I have never intended to impersonate Joséphine Baker. I am not interested in the projection of a Black popular singer who is exoticized, eroticized, and proclaimed as an extraordinary exception to ‘the norm’. I also do not know how to play into the trappings of a brilliant Black operatic soprano who represents absolute dignity and power, impenetrable in her strength, and ever grateful for opportunities. While I do not know how to play into those characterizations, because they do not reflect the complexities of a complete human existence, I do know that because of the sacrifices and successes of Black American performers who came before me, I will not be coerced to perpetuate tropes or stereotypes of my predecessors.

As I embody the shades, hues and dimensions of this material each night – as I stand, walk, dance, and sing on platforms and places that hold so much complicated, ruthless, and astonishing history – I am walking as myself; a more fully incorporated person, who continues to increase her capacity to embrace where she has come from and who envisions where she wants to go, as someone who aims to share a reality that is direct, clear, immediate, and speaks to you, right now.

Text: Julia Bullock

Perle Noire: Meditations for Joséphine - A Discourse of Musical Liberation

Composer Tyshawn Sorey on Perle Noire: Meditations for Joséphine.

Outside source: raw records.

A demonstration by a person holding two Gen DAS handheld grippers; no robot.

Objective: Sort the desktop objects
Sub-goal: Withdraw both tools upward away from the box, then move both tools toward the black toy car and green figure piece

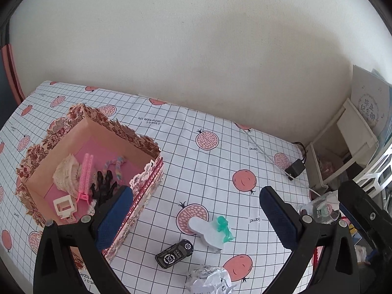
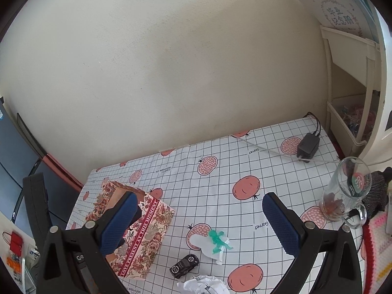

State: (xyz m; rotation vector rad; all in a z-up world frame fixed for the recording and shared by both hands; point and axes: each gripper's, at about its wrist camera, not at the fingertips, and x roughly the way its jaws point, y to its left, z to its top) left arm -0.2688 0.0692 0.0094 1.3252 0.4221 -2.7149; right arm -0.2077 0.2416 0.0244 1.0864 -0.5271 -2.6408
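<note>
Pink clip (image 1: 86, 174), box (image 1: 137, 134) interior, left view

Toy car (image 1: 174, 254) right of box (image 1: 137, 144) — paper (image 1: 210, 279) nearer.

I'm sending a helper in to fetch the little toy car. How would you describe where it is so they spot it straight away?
Start at the floral gift box on the checked tablecloth. Just past its near corner lies the toy car, between a crumpled paper ball and a green figurine on a white card. It is the only black, glossy thing there, with round white logos on top.
</note>
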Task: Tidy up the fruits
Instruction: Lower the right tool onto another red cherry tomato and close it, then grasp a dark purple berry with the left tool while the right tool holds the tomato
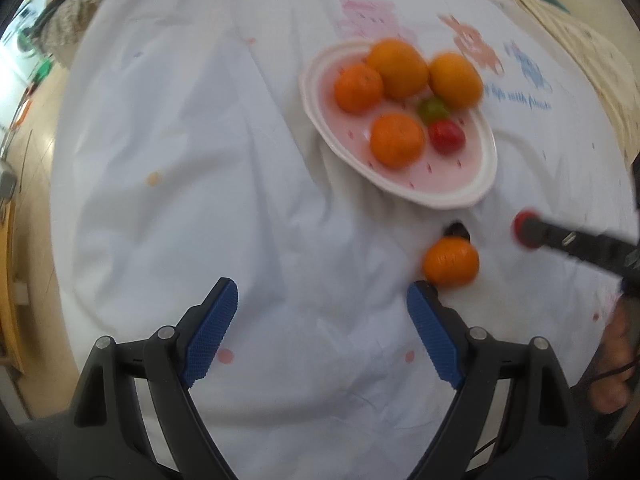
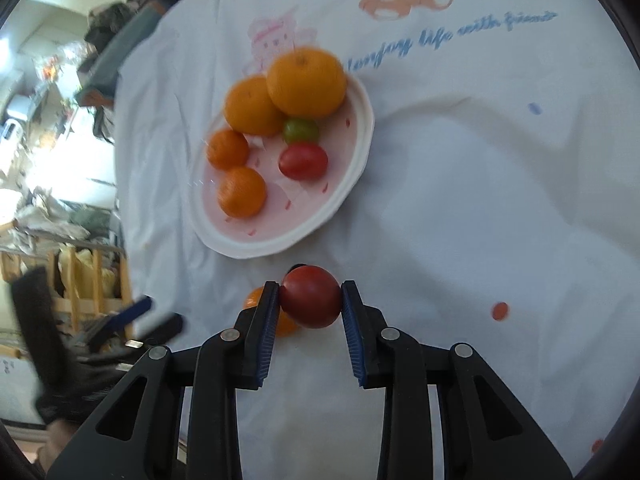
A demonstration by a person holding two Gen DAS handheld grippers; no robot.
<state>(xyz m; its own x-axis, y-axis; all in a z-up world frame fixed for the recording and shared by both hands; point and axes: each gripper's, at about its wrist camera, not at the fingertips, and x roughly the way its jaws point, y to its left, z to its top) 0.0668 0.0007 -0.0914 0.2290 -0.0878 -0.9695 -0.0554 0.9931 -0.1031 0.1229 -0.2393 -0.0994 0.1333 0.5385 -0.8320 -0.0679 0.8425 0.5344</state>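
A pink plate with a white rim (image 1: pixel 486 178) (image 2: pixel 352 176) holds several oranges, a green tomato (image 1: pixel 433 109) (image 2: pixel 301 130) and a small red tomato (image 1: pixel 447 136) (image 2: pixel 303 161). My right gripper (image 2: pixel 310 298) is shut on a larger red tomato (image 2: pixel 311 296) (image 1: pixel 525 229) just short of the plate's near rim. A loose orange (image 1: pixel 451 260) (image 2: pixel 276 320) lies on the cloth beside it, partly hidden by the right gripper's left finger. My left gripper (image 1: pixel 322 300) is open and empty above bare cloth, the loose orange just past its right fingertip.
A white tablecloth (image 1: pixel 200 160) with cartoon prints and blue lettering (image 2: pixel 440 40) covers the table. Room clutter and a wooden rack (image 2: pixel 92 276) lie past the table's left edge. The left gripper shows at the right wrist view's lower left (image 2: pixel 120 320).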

Perle Noire: Meditations for Joséphine - A Discourse of Musical Liberation

Ever since I began to develop my compositional voice, my music has always been in conversation with both formal composition and improvisation – which I prefer to phrase as spontaneous music. I find it the most enriching component of music-making – for the self and for others. And it has therefore become the true key to my compositional methodology and musical signature.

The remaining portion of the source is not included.